8 Hooper Street
A dairyman, a dressmaker, a printer, and a tobacconist
8 Hooper Street, also called 3 Belgrave Terrace, was built in the 1870s.
1881 census
Mary Ann Dring, 42, wife of retired farmer, Emneth, Norfolk
Susannah Laughton, visitor, 38, wife of butcher, b. Whitton, Huntingdon
Arthur Laughton, visitor, 5, b. Cambridgeshire
Augusta M. Pearson, lodger, 50, annuitant, b. Scotland
The first inhabitants were the Dring family, who ran a dairy business. The only family member in residence on census night in 1881 was Mary Ann Dring. She had a friend visiting, Susannah Laughton (and her young son Arthur), and a tenant, widow Augusta Pearson.
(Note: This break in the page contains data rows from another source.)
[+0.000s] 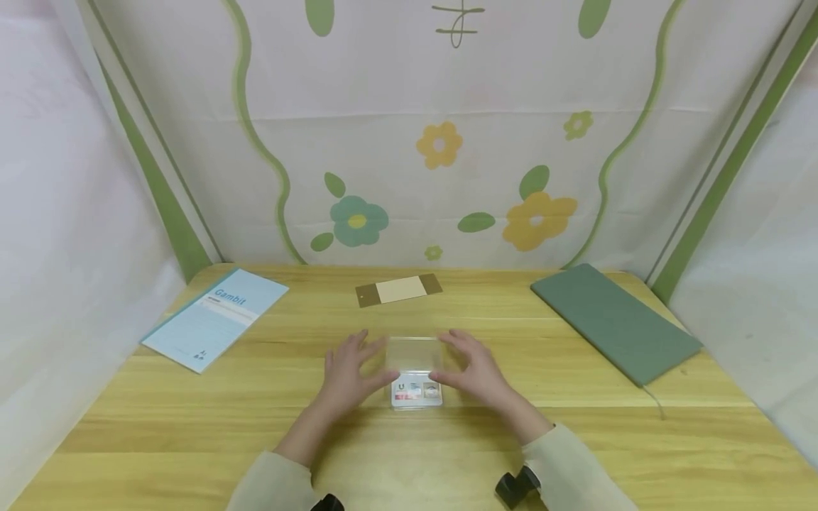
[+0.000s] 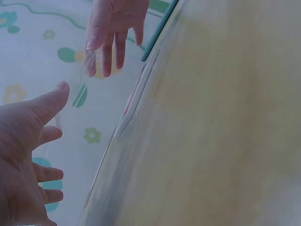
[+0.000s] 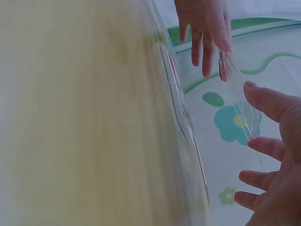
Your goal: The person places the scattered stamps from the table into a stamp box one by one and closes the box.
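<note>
A clear plastic lid [image 1: 414,353] is held between both hands, above the tabletop. My left hand [image 1: 348,376] pinches its left edge between thumb and index finger, the other fingers spread. On the opposite edge my right hand [image 1: 476,372] grips it the same way. In the right wrist view the lid [image 3: 241,96] stands out as a thin transparent sheet with raised edges. Below and nearer to me, a clear shallow case [image 1: 417,407] lies on the table with a printed white card [image 1: 409,390] inside. The lid overlaps the far part of the case in the head view.
A light blue notebook [image 1: 217,319] lies at the left of the wooden table [image 1: 268,419]. A green notebook [image 1: 613,323] with a ribbon lies at the right. Behind the hands is a brown tag with a cream band [image 1: 401,289]. Flower-patterned cloth [image 1: 396,142] hangs beyond the table.
</note>
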The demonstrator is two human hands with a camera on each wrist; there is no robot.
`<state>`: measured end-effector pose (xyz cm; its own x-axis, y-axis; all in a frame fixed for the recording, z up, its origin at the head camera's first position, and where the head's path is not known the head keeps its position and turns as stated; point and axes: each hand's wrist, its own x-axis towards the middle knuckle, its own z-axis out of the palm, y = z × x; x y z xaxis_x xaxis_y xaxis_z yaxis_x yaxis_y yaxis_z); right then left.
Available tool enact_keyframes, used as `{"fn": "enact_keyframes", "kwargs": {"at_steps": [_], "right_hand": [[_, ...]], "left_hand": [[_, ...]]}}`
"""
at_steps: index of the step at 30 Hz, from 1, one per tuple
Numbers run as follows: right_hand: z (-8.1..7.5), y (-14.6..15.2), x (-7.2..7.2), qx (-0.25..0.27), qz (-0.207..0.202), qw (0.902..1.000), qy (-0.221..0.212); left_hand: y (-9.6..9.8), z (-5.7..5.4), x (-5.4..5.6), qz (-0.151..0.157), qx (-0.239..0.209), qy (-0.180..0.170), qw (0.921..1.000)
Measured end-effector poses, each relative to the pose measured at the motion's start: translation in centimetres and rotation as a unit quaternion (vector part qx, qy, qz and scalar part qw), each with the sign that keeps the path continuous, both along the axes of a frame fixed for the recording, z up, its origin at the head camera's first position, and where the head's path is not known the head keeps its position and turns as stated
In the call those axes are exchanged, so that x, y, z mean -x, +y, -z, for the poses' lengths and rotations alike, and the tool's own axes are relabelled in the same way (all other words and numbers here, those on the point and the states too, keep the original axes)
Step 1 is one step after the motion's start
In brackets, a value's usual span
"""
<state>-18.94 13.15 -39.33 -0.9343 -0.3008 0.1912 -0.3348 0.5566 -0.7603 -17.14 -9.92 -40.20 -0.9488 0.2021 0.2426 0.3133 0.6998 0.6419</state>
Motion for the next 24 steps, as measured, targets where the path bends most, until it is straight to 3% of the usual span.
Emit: {"fn": "enact_keyframes", "kwargs": {"at_steps": [6, 10, 16, 24], "right_hand": [[0.5, 0.3, -1.4, 0.011, 0.0, 0.9999, 0.007], [1.1, 0.5, -2.0, -0.014, 0.005, 0.9998, 0.013], [2.1, 0.6, -2.4, -0.054, 0.015, 0.9983, 0.016], [3.0, 0.7, -2.7, -0.081, 0.004, 0.9953, 0.053]], "left_hand": [[0.5, 0.4, -1.4, -0.008, 0.005, 0.017, 0.9998], [0.8, 1.1, -1.9, -0.017, 0.03, 0.03, 0.999], [1.0, 2.0, -2.6, -0.026, 0.049, 0.024, 0.9982], [1.2, 2.9, -2.8, -0.027, 0.067, 0.025, 0.9971]]}}
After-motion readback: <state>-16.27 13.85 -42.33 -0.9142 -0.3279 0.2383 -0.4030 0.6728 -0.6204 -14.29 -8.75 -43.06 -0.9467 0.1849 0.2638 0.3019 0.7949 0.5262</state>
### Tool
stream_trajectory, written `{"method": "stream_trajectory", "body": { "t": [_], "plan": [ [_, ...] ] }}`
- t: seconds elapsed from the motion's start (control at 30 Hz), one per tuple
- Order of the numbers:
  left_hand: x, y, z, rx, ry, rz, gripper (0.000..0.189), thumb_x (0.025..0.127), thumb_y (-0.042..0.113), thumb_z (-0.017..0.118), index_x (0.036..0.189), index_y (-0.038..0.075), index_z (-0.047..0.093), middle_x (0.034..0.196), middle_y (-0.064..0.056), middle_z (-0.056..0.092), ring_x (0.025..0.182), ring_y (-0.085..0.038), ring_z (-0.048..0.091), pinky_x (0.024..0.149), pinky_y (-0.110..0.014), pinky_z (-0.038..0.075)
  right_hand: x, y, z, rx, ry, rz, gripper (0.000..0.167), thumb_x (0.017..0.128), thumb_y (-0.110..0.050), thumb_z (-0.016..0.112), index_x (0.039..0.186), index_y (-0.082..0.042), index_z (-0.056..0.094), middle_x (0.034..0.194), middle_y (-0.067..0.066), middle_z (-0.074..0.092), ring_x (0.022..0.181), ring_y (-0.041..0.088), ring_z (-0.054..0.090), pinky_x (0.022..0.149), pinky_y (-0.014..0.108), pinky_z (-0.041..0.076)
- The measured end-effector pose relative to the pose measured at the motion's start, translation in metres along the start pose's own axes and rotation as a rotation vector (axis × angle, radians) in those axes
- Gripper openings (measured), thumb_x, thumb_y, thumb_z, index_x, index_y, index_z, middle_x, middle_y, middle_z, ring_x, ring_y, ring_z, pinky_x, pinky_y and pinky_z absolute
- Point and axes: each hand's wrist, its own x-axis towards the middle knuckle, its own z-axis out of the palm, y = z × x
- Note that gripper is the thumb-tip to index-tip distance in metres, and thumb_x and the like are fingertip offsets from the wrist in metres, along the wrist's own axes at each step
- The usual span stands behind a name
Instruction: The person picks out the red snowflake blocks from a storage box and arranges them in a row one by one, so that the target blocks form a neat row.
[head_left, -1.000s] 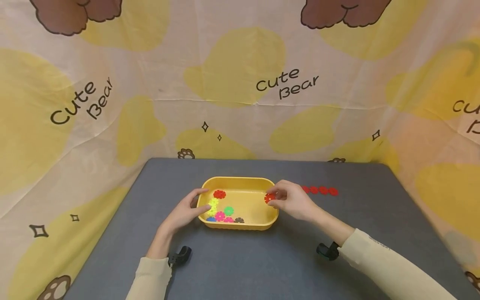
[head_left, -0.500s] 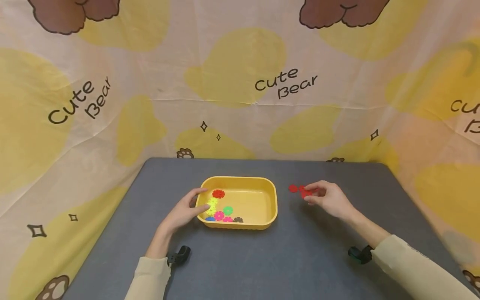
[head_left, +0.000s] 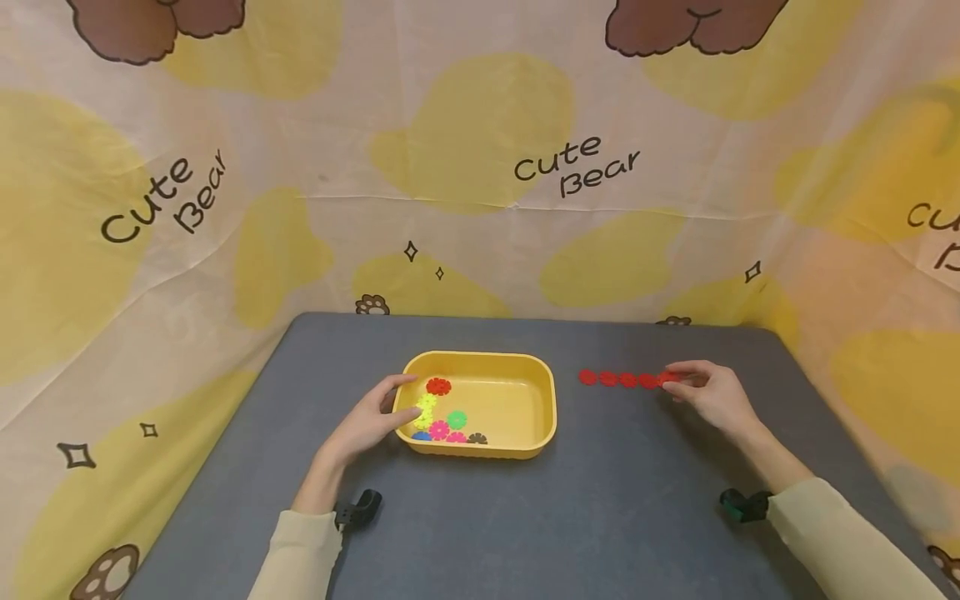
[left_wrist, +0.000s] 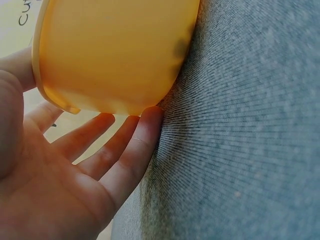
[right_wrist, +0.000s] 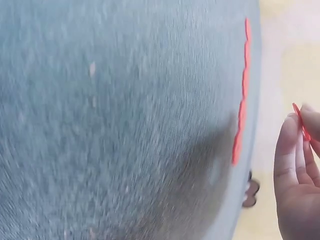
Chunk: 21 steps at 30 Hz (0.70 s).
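Note:
My left hand point(head_left: 367, 423) holds the left end of a yellow plastic tray point(head_left: 502, 408). In the left wrist view its thumb hooks over the rim and the other fingers lie along the outer wall point(left_wrist: 115, 55). Between right thumb and fingers, my right hand point(head_left: 718, 402) pinches a red snowflake-shaped disc point(right_wrist: 301, 121). It hovers at the right end of a row of red discs point(head_left: 608, 379) lying on the table. Inside the tray are red point(head_left: 438, 387), yellow point(head_left: 425, 407), green point(head_left: 457, 419), pink point(head_left: 439, 430), blue point(head_left: 421, 436) and dark point(head_left: 477, 438) discs.
The table point(head_left: 495, 525) has a grey-blue cloth top. Its far edge meets a hanging cloth backdrop point(head_left: 480, 258) printed with yellow patches and "Cute Bear" lettering. Black bands with small cameras sit at both wrists.
My right hand has carried the red disc rightward from the tray's right end, along the row, to the row's far right. The left hand stays on the tray.

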Motion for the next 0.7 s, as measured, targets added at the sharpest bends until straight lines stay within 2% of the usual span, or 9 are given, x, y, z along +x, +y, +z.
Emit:
{"method": "stream_trajectory", "body": {
  "t": [0.27,0.5,0.7],
  "plan": [
    [0.000,0.000,0.000,0.013,-0.003,-0.014,0.067,0.091,0.043,0.075,0.148,0.024,0.047,0.162,-0.012,0.032,0.146,-0.043,0.034,0.111,-0.065,0.033,0.004,0.023,-0.014,-0.025,0.053,0.035,0.043,0.095,-0.017,0.074,0.129,0.008,0.063,0.109,0.026,0.071,0.078,0.018,0.074,0.069,0.028,0.059],
    [0.000,0.000,0.000,0.008,-0.005,-0.005,0.066,0.091,0.041,0.075,0.148,0.024,0.047,0.161,-0.011,0.034,0.144,-0.042,0.036,0.110,-0.064,0.035,0.012,0.037,-0.017,-0.024,0.031,0.095,0.044,0.096,-0.015,0.072,0.128,0.013,0.061,0.111,0.029,0.070,0.077,0.015,0.072,0.069,0.027,0.059],
    [0.001,0.000,0.000,0.012,-0.004,-0.006,0.066,0.091,0.041,0.075,0.148,0.023,0.047,0.160,-0.011,0.035,0.144,-0.042,0.037,0.110,-0.065,0.035,0.018,0.046,-0.016,-0.085,0.005,0.123,0.042,0.096,-0.014,0.071,0.127,0.013,0.061,0.110,0.027,0.071,0.077,0.011,0.069,0.066,0.024,0.057]
  ]
}}
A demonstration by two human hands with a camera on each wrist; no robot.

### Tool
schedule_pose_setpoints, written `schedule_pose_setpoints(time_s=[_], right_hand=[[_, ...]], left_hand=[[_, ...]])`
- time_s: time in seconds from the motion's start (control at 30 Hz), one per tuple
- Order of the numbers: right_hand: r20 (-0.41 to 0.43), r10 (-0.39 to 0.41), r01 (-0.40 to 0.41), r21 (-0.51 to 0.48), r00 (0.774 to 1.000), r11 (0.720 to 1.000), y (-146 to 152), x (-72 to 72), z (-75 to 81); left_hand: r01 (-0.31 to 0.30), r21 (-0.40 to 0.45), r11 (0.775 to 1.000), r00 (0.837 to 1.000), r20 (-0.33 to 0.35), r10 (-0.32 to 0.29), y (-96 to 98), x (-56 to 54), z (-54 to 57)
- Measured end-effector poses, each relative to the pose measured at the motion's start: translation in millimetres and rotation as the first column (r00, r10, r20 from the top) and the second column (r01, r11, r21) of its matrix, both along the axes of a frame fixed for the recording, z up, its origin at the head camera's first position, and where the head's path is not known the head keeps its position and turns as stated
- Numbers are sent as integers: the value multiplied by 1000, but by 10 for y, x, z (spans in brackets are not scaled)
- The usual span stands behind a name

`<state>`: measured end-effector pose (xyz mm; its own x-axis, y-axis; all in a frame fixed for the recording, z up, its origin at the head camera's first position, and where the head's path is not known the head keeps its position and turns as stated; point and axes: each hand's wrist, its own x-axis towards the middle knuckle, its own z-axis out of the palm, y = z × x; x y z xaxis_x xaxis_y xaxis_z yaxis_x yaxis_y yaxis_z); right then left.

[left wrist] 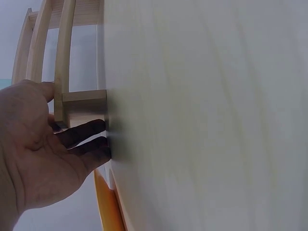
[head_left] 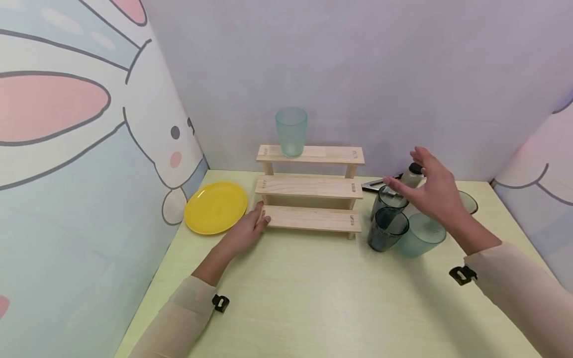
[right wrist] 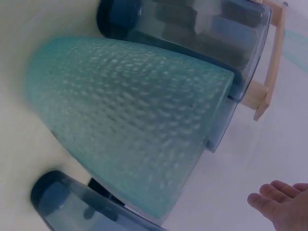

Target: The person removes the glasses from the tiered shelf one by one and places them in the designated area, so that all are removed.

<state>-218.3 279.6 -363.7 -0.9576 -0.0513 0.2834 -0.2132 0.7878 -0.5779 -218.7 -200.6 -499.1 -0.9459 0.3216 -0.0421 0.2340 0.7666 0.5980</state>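
A three-tier wooden shelf (head_left: 309, 188) stands near the back wall. My left hand (head_left: 245, 229) holds the left end of its lowest board; in the left wrist view, thumb and fingers are on either side of that end (left wrist: 62, 108). On the top tier, left of centre, a pale teal tumbler (head_left: 291, 132) stands upright. My right hand (head_left: 431, 191) is raised over a group of cups, fingers spread and holding nothing. Below it are a textured teal tumbler (right wrist: 134, 115), a dark smoky tumbler (head_left: 385, 238) and another dark one (head_left: 380, 201) behind that.
A yellow plate (head_left: 216, 208) lies left of the shelf. Behind the cups are a black-capped bottle (head_left: 412, 175) and a partly hidden metal object (head_left: 372, 186). A further dark tumbler (head_left: 468, 202) is right of the right hand. Walls border the table (head_left: 309, 293) at back and left.
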Motion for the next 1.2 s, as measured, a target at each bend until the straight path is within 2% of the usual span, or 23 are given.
schedule_pose_setpoints(time_s=[0.37,0.77,1.03,1.2], right_hand=[[43,49,-50,22,998,999,-249,-218,79],[30,104,-105,13,994,994,-581,-449,148],[69,127,-128,3,989,992,-862,-572,230],[55,153,-152,-18,987,988,-1024,-662,239]], left_hand=[[-3,-8,1000,1000,-3,3,-4,8,10],[-7,-15,1000,1000,4,7,14,11,32],[8,-2,1000,1000,-30,-8,5,8,2],[14,13,1000,999,-43,-13,21,3,8]])
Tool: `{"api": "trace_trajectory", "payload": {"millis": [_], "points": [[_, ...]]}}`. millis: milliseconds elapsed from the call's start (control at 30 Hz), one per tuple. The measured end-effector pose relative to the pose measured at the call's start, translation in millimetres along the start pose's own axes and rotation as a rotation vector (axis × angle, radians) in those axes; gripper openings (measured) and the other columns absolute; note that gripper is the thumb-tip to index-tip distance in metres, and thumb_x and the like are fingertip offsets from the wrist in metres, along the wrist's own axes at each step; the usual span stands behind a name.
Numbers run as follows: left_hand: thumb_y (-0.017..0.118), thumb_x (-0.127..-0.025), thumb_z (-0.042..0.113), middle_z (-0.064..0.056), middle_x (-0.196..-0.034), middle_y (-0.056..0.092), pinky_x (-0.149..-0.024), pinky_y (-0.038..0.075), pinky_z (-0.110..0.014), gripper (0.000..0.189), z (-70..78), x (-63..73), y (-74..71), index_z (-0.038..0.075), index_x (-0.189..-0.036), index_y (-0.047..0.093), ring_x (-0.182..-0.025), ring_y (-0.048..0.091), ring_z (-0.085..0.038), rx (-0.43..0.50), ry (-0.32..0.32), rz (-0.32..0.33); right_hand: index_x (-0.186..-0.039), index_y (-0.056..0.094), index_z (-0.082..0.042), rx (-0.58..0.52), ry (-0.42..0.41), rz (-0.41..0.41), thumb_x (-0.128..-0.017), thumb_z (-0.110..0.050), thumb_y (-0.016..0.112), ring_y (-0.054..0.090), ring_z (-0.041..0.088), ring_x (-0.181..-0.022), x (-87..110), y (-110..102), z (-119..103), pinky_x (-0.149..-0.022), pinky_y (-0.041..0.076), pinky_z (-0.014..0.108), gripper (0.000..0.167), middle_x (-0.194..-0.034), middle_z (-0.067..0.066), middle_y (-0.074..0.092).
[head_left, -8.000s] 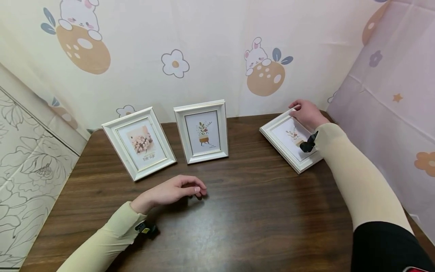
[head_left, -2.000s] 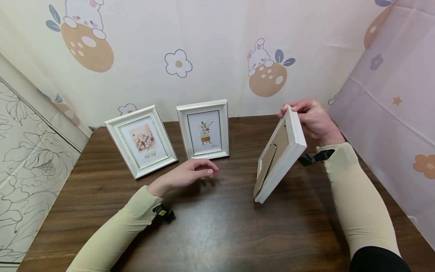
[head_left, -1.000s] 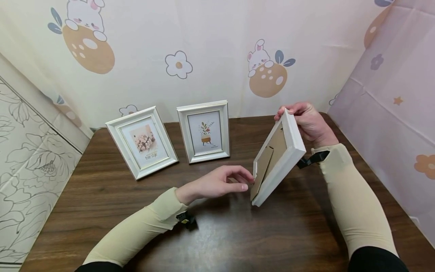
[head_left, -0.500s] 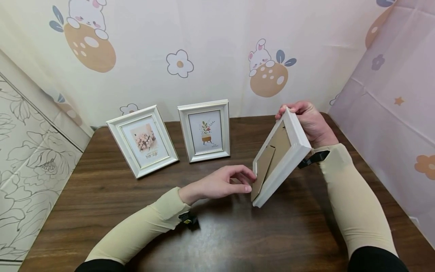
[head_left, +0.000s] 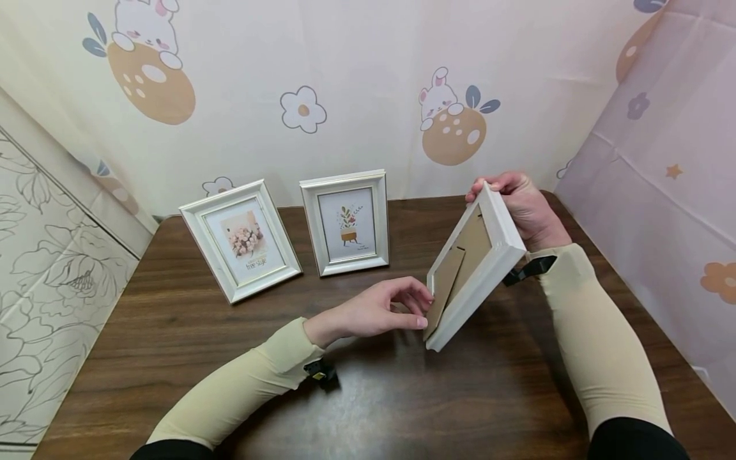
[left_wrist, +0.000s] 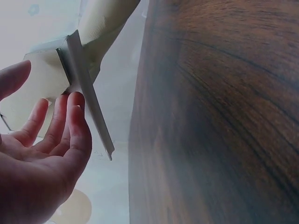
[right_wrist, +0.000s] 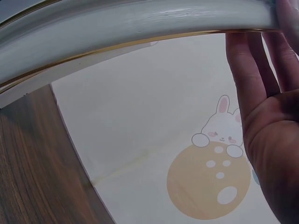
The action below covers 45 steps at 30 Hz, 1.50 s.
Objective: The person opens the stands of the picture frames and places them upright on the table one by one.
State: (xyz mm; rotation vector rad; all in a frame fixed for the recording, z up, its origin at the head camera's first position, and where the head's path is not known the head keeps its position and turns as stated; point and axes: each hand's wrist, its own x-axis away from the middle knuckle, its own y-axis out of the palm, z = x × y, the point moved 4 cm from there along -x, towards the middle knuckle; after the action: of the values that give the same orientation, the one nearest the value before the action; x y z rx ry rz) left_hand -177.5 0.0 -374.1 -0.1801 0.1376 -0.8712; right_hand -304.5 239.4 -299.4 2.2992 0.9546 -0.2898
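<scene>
In the head view my right hand [head_left: 526, 207] grips the upper edge of a white picture frame [head_left: 480, 281], its tan back and easel stand [head_left: 445, 284] turned toward the left. The frame stands tilted at the right side of the table. My left hand [head_left: 382, 308] is at the frame's lower left, fingertips right at the stand's lower edge. In the left wrist view its fingers [left_wrist: 77, 126] reach the stand's corner, with the thumb spread apart. The right wrist view shows the right hand's fingers [right_wrist: 247, 74] behind the frame's gold-lined border [right_wrist: 140, 28].
Two more white picture frames stand upright at the back: one with a pink flower picture [head_left: 244, 284] at the left, one with a potted plant picture [head_left: 345, 265] in the middle. Behind the brown wooden table [head_left: 356, 409] hangs a rabbit-patterned curtain [head_left: 356, 57].
Over several seconds the right hand has raised the frame from lying face up and turned its back leftward. The left hand has moved right to the stand; in the last half second little differs.
</scene>
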Motion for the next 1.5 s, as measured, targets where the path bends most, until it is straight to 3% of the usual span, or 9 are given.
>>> {"api": "trace_trajectory", "payload": {"millis": [900,1500], "points": [[0.078,-0.083,-0.001,-0.004,-0.103,0.058,-0.082,0.054,-0.029,0.042,-0.9,-0.3,4.8,0.003,-0.116,0.053,-0.093,0.064,-0.015,0.119,-0.038,-0.005,-0.091,0.075,0.005,-0.008,0.008,-0.020,-0.094,0.016,0.052,0.068,0.036,-0.094,-0.2,1.1,0.9,-0.091,0.053,0.045,0.025,-0.098,0.023,0.071],[0.078,-0.084,0.003,-0.004,-0.104,0.061,-0.082,0.056,-0.031,0.040,-2.0,4.7,0.6,0.005,-0.116,0.055,-0.093,0.065,-0.015,0.102,-0.004,-0.011,-0.090,0.075,0.006,-0.056,0.073,-0.017,-0.094,0.018,0.050,0.068,0.037,-0.093,3.0,1.8,0.9,-0.091,0.054,0.047,0.029,-0.099,0.024,0.071]]}}
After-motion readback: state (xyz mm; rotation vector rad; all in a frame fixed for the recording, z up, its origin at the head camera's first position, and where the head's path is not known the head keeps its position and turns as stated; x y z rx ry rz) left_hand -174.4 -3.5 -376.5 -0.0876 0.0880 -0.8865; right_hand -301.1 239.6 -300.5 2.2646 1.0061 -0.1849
Her husband Jonathan – absent that night – was born in 1820 in Warboys on the edge of the Fens. He and his brothers (John and Johnson, confusingly) were tenant farmers. In 1861 he had a farm in Over, and in 1871 he was in Parson Drove near Wisbech. He and Mary Ann had a daughter Celia, born 1867. In 1881 Celia was away boarding at a school at 12 The Crescent, Wisbech.
In the Kelly’s Directory of 1883, Jonathan Dring of 8 Hooper Street was listed under the heading ‘Dairymen and cowkeepers’, as was his neighbour Henry Hymus.
Celia Dring became a milliner and dressmaker, and by 1901 was running a dressmaking business in Kensington with three employees.
1891 census
Samuel Bavey, 37, printer’s machine minder, b. Cambridge
Jane Bavey, 35, b. Cambridge
Arthur E Bavey, 12, scholar, b. Cambridge
Era Bavey, 7, scholar, b. Cambridge
Jessie Bavey, 5, scholar, b. Cambridge
Percy Bavey, 4, scholar, b. Cambridge
Florence Bavey, 1, b. Cambridge
Alice Unwin, sister, widow, 30, assistant in china shop, b. Cambridge
1901 census
Samuel Bavey, 49, printer’s machine minder, b. Cambridge
June Bavey, 45, b. Cambridge
Arthur Bavey, 22, printer’s machine minder, b. Cambridge
Jessie Bavey, 15, b. Cambridge
Perry Bavey, 14, b. Cambridge
Frederick Bavey, 5, b. Cambridge
Horace Bavey, 1, b. Cambridge
Alice Unwin, sister, widow, 40, shop assistant, b. Cambridge
Samuel Bavey’s father Henry had worked for a printer’s warehouse and also as a bookbinder, and at least three of Samuel’s sons later worked in the printing industry. Jane Bavey was born in Bermondsey, London, but had moved to Cambridge as a child.
1911 census
Harold Charles Missen, 34, tobacconist & confectioner, b. Cambridge
Jessie Missen, 29, b. Cambridge
Jemima Burn, visitor, widow, 62, house keeper (private), b. Long Ditton Hill, Surrey
Harold Missen died in 1932, but Jessie is still listed in the electoral register for 8 Hooper Street until the early 1960s.
Sources
UK census records (1841 to 1911), General Register Office birth, marriage and death indexes (1837 onwards), the 1939 England and Wales Register, and electoral registers.